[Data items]
##############################
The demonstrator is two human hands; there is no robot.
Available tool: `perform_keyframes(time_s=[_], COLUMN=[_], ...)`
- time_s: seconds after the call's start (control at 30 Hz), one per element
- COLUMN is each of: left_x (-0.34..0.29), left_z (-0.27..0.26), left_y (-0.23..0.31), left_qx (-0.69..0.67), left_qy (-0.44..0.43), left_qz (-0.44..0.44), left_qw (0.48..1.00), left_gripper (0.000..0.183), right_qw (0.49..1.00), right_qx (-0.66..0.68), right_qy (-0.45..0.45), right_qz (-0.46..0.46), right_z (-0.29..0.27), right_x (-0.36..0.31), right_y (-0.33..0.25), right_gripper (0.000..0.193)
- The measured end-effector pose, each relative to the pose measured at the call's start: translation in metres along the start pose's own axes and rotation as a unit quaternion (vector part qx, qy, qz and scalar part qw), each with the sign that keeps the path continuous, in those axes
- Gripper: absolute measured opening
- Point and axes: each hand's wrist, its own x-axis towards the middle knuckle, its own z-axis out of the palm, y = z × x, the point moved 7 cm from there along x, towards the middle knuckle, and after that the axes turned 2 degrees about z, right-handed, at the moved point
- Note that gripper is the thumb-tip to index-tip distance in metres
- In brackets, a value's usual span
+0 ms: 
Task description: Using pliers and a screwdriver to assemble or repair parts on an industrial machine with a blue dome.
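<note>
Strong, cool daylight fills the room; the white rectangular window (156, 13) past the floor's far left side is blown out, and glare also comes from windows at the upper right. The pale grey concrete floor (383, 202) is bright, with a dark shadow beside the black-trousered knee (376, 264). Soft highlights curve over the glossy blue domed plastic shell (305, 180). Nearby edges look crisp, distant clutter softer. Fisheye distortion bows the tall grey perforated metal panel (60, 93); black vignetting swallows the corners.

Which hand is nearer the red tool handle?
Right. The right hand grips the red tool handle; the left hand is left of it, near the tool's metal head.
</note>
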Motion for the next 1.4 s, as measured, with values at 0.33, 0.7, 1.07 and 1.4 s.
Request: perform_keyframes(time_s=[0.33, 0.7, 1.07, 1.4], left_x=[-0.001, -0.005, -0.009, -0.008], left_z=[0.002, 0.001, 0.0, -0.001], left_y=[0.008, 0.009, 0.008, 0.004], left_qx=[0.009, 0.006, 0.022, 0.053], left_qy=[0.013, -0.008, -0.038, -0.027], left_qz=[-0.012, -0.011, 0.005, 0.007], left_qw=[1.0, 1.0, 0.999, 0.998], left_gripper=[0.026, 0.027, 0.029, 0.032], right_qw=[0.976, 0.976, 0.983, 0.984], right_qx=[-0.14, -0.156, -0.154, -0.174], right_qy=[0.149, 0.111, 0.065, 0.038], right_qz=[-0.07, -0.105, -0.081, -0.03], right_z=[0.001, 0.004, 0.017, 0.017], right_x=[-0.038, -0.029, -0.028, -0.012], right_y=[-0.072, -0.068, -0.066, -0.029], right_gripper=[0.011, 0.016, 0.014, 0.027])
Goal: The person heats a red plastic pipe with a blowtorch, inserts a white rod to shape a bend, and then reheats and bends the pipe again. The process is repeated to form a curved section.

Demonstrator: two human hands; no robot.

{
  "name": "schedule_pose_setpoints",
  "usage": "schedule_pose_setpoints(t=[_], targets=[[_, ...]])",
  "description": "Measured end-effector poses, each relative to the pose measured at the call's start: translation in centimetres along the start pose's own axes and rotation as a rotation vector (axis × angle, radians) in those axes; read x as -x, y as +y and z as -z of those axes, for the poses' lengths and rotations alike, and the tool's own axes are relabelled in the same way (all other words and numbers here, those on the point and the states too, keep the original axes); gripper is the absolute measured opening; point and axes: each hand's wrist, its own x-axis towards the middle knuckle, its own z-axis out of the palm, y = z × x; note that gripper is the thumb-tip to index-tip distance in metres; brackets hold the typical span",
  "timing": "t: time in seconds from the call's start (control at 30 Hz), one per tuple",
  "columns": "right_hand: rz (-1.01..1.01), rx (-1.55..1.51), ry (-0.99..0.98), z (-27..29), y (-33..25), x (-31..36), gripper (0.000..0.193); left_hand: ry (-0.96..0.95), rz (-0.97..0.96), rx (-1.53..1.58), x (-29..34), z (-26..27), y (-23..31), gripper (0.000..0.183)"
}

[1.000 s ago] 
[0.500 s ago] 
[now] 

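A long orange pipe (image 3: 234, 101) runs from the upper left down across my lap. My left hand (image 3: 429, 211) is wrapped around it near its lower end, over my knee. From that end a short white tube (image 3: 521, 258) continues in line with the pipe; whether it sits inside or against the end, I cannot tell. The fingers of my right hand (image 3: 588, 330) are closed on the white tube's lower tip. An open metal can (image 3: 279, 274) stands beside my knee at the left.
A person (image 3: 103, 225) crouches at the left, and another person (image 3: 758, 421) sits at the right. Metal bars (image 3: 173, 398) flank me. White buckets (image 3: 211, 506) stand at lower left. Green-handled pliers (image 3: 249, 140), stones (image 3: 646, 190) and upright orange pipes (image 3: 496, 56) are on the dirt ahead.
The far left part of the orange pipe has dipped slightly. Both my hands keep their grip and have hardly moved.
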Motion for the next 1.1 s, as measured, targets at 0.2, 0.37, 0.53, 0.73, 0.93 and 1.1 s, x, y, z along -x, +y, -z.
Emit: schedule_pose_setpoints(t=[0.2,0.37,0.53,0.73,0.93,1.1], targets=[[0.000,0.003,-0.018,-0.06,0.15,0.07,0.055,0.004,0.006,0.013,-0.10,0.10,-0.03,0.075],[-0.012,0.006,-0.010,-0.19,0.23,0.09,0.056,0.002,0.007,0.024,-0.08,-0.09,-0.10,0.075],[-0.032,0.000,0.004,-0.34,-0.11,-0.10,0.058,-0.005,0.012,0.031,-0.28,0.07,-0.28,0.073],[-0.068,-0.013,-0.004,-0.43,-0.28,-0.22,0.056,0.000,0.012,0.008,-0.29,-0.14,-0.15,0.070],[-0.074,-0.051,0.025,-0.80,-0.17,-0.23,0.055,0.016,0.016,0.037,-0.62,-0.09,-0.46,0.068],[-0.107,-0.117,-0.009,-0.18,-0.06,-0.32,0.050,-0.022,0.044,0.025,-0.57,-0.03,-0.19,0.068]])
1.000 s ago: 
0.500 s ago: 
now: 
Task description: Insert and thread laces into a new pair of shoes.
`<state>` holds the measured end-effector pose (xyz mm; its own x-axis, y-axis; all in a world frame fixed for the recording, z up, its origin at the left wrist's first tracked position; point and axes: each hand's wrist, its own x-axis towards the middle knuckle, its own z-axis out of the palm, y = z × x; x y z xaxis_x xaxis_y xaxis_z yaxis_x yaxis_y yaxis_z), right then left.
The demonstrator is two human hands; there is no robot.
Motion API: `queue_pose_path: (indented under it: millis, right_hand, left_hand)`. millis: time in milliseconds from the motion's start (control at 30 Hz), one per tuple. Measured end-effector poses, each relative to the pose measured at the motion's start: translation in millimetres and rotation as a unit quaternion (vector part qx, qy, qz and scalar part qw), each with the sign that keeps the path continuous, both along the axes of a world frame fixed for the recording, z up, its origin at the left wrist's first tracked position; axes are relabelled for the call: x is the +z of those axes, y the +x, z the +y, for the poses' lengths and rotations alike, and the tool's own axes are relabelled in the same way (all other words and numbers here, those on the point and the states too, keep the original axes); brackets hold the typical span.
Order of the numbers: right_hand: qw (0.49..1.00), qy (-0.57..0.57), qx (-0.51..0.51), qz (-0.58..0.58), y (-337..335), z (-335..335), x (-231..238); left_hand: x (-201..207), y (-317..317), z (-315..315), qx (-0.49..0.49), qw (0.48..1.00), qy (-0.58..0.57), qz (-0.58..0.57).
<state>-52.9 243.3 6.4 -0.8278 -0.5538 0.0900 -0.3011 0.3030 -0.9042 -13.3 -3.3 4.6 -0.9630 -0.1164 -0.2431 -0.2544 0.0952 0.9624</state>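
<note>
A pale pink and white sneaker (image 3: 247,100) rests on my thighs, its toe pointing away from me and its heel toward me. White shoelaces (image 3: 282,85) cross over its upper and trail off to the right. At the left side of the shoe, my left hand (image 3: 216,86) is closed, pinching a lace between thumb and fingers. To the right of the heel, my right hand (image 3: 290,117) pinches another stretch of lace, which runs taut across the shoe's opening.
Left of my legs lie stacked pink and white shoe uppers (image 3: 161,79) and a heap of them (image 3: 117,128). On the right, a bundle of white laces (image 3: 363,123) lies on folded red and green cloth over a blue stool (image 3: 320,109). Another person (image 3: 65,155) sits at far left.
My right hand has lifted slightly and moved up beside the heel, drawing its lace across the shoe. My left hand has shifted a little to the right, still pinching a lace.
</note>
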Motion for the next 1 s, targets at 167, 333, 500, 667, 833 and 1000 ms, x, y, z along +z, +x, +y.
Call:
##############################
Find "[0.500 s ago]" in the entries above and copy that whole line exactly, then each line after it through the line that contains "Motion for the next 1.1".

## [Task solution]
[0.500 s ago] 
[now] 

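A long orange pipe (image 3: 234, 101) runs from the upper left down across my lap. My left hand (image 3: 429, 211) is wrapped around it near its lower end, over my knee. From that end a short white tube (image 3: 521, 258) continues in line with the pipe; whether it sits inside or against the end, I cannot tell. The fingers of my right hand (image 3: 588, 330) are closed on the white tube's lower tip. An open metal can (image 3: 279, 274) stands beside my knee at the left.
A person (image 3: 103, 225) crouches at the left, and another person (image 3: 758, 421) sits at the right. Metal bars (image 3: 173, 398) flank me. White buckets (image 3: 211, 506) stand at lower left. Green-handled pliers (image 3: 249, 140), stones (image 3: 646, 190) and upright orange pipes (image 3: 496, 56) are on the dirt ahead.
The far left part of the orange pipe has dipped slightly. Both my hands keep their grip and have hardly moved.
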Motion for the next 1.1 s, as measured, targets at 0.2, 0.37, 0.53, 0.73, 0.93 and 1.1 s, x, y, z along -x, +y, -z.

No further output is required, since the answer is complete.